An essential study on the history of the unceded lands we live on. I have no doubt that Anyox will be a beautiful and informative film that should prove to be a big step forward for these talented and incredibly intelligent filmmakers. Anyox is playing at the Van City Theatre on Sept. 30th and the Cinematheque on Oct 3rd.

The Novelist’s Film – Hong Sang-Soo

This wouldn’t be a VIFF preview if I didn’t at some point get excited about an upcoming Hong Sang-Soo film. The prolific director’s 28th feature is full of themes and images that should be familiar to fans of his work, but that should be expected at this point from a filmmaker who is known for continuously repeating himself. The differences from one Hong film to another can be quite subtle, but I would argue that this represents one of the biggest departures or evolutions in his work since he found his style (somewhere around film #3 or #4). A few jarring editing choices early on are a welcome surprise and while things stay on the rails, for the most part the closing passage is a wonderful coda to a very personal film.

Jun-Hee (Lee Hye-Young) is a very respected novelist. She is on vacation in a small town outside of Seoul. She visits some old friends and takes a break from her work. One day while walking through a park, she happens to spot an actress, Gil-Soo (Kim Min-Hee, who shares a romantic and creative relationship with the director that is the source of much controversy in South Korea) and she approaches her to express her admiration. The respect is mutual and when Jun-Hee impulsively asks the actress (who left the industry after a scandal) to star in a short film that she’s just decided she wanted to make, a friendship is struck and the plans are put into place.

Jun-Hee doesn’t have a script, nor does she have a plot or any idea of what the film will be, but insists that she MUST make it with Gil-Soo and that the rest will come later. This should ring familiar for Hong Sang-Soo fans, as the director’s unique process involves an early morning of coffee and writing, rehearsals and then shooting of the mornings scripts come later in the day, likely followed by boat loads of soju. The scripts are written entirely during filming and neither the actors, nor the director know where the film is going, or when it’s finished, until they get there. This kind of process requires extraordinary trust and an acute understanding of human nature.

Things progress as one would expect in a Hong film, as the characters get together for drinks and connect, fall apart and reveal hidden truths over tables littered with bottles, and drunken conversations drowned in cigarette smoke outside of bars. Jun-Hee eventually reveals her discontent with her own work at this point. Feeling stuck in a rut, she is looking for a way to reset or shake things up and filmmaking seems like the perfect opportunity. As the film progresses, it becomes increasingly apparent that Hong is talking about his own relationship with his art.

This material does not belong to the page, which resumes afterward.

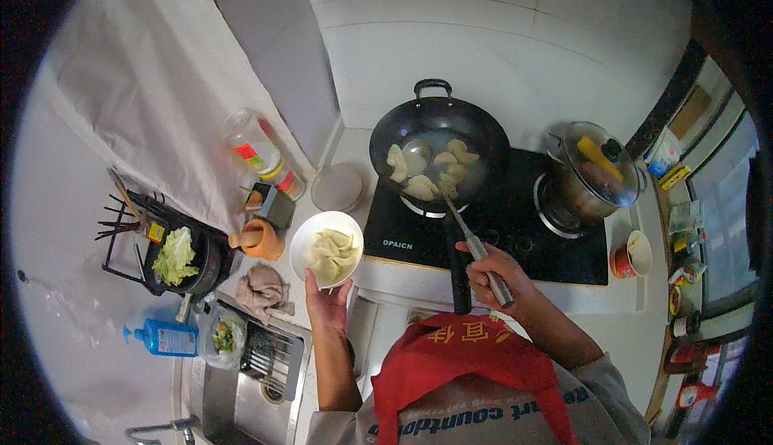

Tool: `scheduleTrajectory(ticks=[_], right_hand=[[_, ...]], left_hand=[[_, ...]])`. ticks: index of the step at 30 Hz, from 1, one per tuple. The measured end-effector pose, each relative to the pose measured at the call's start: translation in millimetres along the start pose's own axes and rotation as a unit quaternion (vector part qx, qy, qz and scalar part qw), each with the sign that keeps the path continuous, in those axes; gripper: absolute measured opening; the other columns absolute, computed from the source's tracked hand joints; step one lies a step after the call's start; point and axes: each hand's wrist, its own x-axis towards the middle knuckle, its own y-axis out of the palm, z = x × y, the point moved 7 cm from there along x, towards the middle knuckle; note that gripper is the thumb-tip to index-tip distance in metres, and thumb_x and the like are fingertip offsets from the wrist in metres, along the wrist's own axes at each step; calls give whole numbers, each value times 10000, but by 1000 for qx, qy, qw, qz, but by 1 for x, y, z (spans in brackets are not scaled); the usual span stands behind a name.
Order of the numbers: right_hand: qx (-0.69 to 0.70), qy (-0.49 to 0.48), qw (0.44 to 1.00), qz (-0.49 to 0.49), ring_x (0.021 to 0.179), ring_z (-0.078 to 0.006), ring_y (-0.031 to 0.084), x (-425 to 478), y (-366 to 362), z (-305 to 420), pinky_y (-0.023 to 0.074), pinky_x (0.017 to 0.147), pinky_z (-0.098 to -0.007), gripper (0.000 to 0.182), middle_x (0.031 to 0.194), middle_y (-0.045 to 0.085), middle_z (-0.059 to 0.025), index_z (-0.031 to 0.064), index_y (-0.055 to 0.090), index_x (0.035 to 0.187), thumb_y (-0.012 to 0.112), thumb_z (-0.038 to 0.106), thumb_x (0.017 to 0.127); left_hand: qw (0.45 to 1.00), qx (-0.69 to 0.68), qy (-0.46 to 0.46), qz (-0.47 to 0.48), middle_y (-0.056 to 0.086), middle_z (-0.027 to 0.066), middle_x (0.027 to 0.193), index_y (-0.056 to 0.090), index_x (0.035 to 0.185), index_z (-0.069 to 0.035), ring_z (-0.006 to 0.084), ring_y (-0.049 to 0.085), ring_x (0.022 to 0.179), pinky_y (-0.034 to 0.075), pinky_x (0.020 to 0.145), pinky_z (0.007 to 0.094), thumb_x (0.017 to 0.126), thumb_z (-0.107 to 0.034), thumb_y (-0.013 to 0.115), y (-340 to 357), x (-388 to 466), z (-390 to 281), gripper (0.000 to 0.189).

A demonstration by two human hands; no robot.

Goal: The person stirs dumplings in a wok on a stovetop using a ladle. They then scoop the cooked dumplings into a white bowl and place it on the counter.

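My left hand (327, 313) grips the near rim of a white bowl (298, 245) to the left of the hob. Several pale dumplings (331, 255) lie inside this bowl. With its fingers wrapped around the metal handle, my right hand (500, 276) holds a ladle (480, 251). The ladle reaches down into a black wok (441, 113), where its round scoop sits among several dumplings (421, 187) in cooking liquid. The wok stands on the left burner, its long black handle (461, 282) pointing towards me beside my right hand.
A glass-lidded steel pot (586, 185) with yellow food stands on the right burner of the black hob (392, 227). Right of it is a paper tub (637, 258). Jars (253, 143), an orange mortar (266, 242), a cloth (259, 288) and a sink (241, 403) lie left.
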Motion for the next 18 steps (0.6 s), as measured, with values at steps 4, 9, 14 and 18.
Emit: scheduleTrajectory(ticks=[4,9,14,18], right_hand=[[115,8,992,55,394,-117,404,10,11,-4,316,320,-227,431,554,419,-34,27,316,1139,478,78,743],[118,0,993,30,419,-127,422,25,17,-3,326,329,-233,424,567,428,-39,19,315,1125,485,83,742],[107,4,993,44,404,-114,411,20,20,-2,325,326,-224,403,552,421,-34,26,333,1112,472,88,740],[33,9,999,41,354,-98,379,1,16,1,299,304,-213,413,529,405,-26,20,359,1112,458,92,718]], left_hand=[[1000,-2,-17,11,417,131,1137,365,1174,-54,257,476,974,511,656,299,748,-459,512,3,1,4,605],[1000,-13,-19,18,432,134,1117,362,1175,-50,249,497,947,521,629,289,750,-452,513,9,-2,4,604],[999,-8,-20,24,446,131,1118,372,1170,-48,247,488,967,517,638,288,751,-443,515,6,-5,4,594],[999,-14,-22,26,447,129,1125,375,1174,-56,245,474,992,504,668,289,754,-432,516,0,-6,4,582]])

The personal nature of this film seems to grow as the runtime passes. Jun-Hee gets her film made and holds a small screening, which she hides from on the rooftop of the theatre where she can nervously chain smoke. I don’t want to reveal the exact nature of the ending of this film, but rest assured that the final scene is an incredible departure for Hong, both in terms of style and tone. For a filmmaker who always seems to be writing about himself, the film’s closing shots are intensely personal and a moving expression of love that blurs the lines of truth and fiction and fearlessly smiles in the face of unfair controversy. As is always the case with Hong’s work, I watched these moments through thick tears of joy.